Por Franklin Ferreira*
O documentário Rio de Janeiro: Paraíso em Chamas, produzido pela Brasil Paralelo, mergulha na complexa e alarmante realidade da violência que assola o que já foi a Cidade Maravilhosa, um dos maiores símbolos da beleza e cultura brasileira.
A obra traça um panorama histórico recente, explorando como o Rio de Janeiro, outrora celebrado como um paraíso tropical, tornou-se um campo de batalha dominado por facções criminosas. Por meio de depoimentos impactantes de moradores, policiais e antigos criminosos, o filme revela a ascensão do crime organizado nas favelas, a conivência de setores do poder público e a deterioração da segurança, que resultaram em números chocantes, como 684 assassinatos em apenas dois anos em um único bairro.
Com uma narrativa crua e investigativa, o documentário busca expor as raízes dessa crise, questionando as dinâmicas sociais, políticas e econômicas que transformaram o Rio em um “paraíso em chamas”. Juan de Paula Santos Siqueira, pastor batista, professor de Teologia e membro da equipe pastoral da Igreja Batista Orla Rio, nos oferece uma resenha desse documentário.
Depoimentos sobre organizações criminosas
No dia 16 de abril de 2025, faltando dois dias para o feriado da Semana Santa, a Brasil Paralelo, empresa privada que trabalha com produção de conteúdo, informações e formação cultural com a missão de resgate de valores, ideias e sentimentos para o coração dos brasileiros, lançou o seu novo documentário Rio de Janeiro: Paraíso em Chamas, dirigido por Asaph Hiroto, com a produção de Ronai Chiccarelli Jr. e Tamires Rodrigues, roteiro de Henrique B. Omegna, e contando com entrevistados já conhecidos da área de segurança pública, como o capitão da reserva do Batalhão de Operações Policiais Especiais (BOPE) da Polícia Militar do Estado do Rio de Janeiro (PMERJ) Rodrigo Pimentel, o coronel da reserva do Exército Brasileiro, Alessandro Visacro, especialista em segurança e defesa e autor de vários livros, o procurador do Estado do Rio de Janeiro, Marcelo Rocha Monteiro, o historiador Rafael Nogueira, antigo presidente da Biblioteca Nacional, o delegado da Polícia Civil Fabrício Oliveira, da Coordenadoria de Recursos Especiais (CORE), o secretário de Segurança Pública do Estado do Rio de Janeiro, delegado federal Victor Santos, o vereador do município do Rio de Janeiro Rafael Satiê (do PL), dentre outros policiais civis e penais, juíza de direito, presidentes de associação de moradores de comunidades do Rio de Janeiro e até antigo integrante de uma facção criminosa.

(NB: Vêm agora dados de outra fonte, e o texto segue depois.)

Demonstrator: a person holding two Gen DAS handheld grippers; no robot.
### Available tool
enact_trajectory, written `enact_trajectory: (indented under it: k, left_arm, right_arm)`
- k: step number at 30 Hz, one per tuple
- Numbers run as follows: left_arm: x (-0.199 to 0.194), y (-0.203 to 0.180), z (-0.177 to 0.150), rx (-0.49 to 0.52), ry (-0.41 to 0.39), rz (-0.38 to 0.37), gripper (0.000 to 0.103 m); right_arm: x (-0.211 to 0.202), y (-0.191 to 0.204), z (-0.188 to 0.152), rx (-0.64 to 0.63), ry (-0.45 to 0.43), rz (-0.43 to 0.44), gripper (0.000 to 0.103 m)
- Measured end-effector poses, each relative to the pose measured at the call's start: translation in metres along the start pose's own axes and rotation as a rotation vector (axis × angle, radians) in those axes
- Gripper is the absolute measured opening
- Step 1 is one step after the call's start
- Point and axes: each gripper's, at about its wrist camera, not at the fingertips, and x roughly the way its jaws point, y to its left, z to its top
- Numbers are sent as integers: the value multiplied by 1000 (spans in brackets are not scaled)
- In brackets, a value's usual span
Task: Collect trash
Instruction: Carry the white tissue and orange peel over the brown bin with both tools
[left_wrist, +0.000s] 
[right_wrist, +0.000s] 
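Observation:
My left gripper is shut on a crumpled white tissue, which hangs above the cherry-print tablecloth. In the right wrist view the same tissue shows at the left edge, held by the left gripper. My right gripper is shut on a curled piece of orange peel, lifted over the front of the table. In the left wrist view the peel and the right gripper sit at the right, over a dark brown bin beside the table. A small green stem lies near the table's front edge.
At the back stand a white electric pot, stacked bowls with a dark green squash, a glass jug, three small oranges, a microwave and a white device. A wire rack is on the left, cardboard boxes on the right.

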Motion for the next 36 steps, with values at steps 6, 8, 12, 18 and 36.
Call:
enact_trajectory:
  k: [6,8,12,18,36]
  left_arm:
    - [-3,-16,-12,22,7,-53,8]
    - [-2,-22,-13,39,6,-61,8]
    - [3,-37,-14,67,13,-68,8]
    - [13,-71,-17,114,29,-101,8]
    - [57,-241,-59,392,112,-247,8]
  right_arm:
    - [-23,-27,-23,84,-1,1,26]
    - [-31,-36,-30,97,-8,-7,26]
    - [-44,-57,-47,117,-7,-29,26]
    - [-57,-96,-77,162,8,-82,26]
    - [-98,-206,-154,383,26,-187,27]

O documentário, ainda que não se afirme como tal, pode ser considerado uma sequência da produção da mesma empresa, Entre Lobos, que foi resenhada nesta mesma coluna por este mesmo autor, sob o título Os lobos estão entre nós, sendo esta a primeira produção da Brasil Paralelo na área de segurança pública. A diferença é que o primeiro tem como enfoque a segurança pública, ainda que começando e passando pelo Rio de Janeiro, mas como um problema de alcance nacional; o segundo foca exclusivamente na cidade do Rio de Janeiro.
A destruição de um paraíso urbano
O subtítulo Paraíso em Chamas chama a atenção para o paradoxo de uma cidade muito bonita do ponto de vista da beleza natural, ao mesmo tempo mostrando os problemas caóticos que assolam essa cidade, tida como “a capital cultural do Brasil”. Apesar de toda a sua beleza natural e charme, o Rio de Janeiro, que sempre foi uma cidade com alto potencial turístico, agora tem a fama de uma cidade marcada pela violência, criminalidade e ausência do poder público em alguns territórios.

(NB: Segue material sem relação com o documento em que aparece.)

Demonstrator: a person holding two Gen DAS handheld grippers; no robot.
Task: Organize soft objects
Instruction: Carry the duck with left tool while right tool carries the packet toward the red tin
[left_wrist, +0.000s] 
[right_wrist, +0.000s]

Interessante é que o documentário, que começa e ocasionalmente apresenta animações visuais, também ilustra o seu conteúdo com uma jovem mulher, dotada de beleza física e charme, que progressivamente vai perdendo o seu encanto por abusos de bebida alcoólica e por ser vítima de violência. O documentário começa com a seguinte indagação: “Da capital do Brasil ao símbolo de violência urbana, o que aconteceu com o Rio de Janeiro?” Outrora chamada pela alcunha de “Cidade Maravilhosa”, conforme a marcha “Cidade maravilhosa, cheia de encantos mil”, agora exporta a prática criminal por todo o país e até internacionalmente.
O documentário conta com uma introdução com declarações dos entrevistados acerca da beleza natural do Rio de Janeiro e a sua estética paradisíaca, e a sua transição para uma cidade marcada por eventos violentos similares às guerras internacionais. Logo no início, Rodrigo Pimentel fala que o problema do Rio de Janeiro não é mais a guerra às drogas (uma marca dos governos conservadores no período da Guerra Fria), mas sim o “domínio territorial” das facções criminosas em áreas vulneráveis do Rio de Janeiro.

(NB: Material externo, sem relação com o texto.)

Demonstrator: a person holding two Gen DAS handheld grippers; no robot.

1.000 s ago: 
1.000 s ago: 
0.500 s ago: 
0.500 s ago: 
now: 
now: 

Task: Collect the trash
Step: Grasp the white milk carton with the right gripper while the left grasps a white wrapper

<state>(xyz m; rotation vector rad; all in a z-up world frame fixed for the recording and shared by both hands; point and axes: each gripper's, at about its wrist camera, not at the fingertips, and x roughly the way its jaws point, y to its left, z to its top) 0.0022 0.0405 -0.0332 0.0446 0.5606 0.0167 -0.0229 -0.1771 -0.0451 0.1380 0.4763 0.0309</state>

Esse paradoxo da beleza e do caos, parafraseando a cantora pop Fernanda Abreu, é exemplificado com uma imagem do Cristo Redentor, patrimônio da UNESCO, cuja entrada fica na Zona Sul carioca, e pelos eventos de 20 de outubro de 2024, quando disparos com armas foram efetuados em direção aos ônibus na Avenida Brasil, causando feridos e óbitos em pessoas inocentes, em virtude de uma operação para capturar uma liderança ligada ao narcotráfico. Com isso, Rodrigo Pimentel apresenta números de áreas controladas pelo poder paralelo, representado por diferentes facções criminosas, e Rafael Nogueira e Alessandro Visacro salientam o problema da soberania do Estado em relação aos territórios chamados de black spots, onde vivem 4,4 milhões de pessoas.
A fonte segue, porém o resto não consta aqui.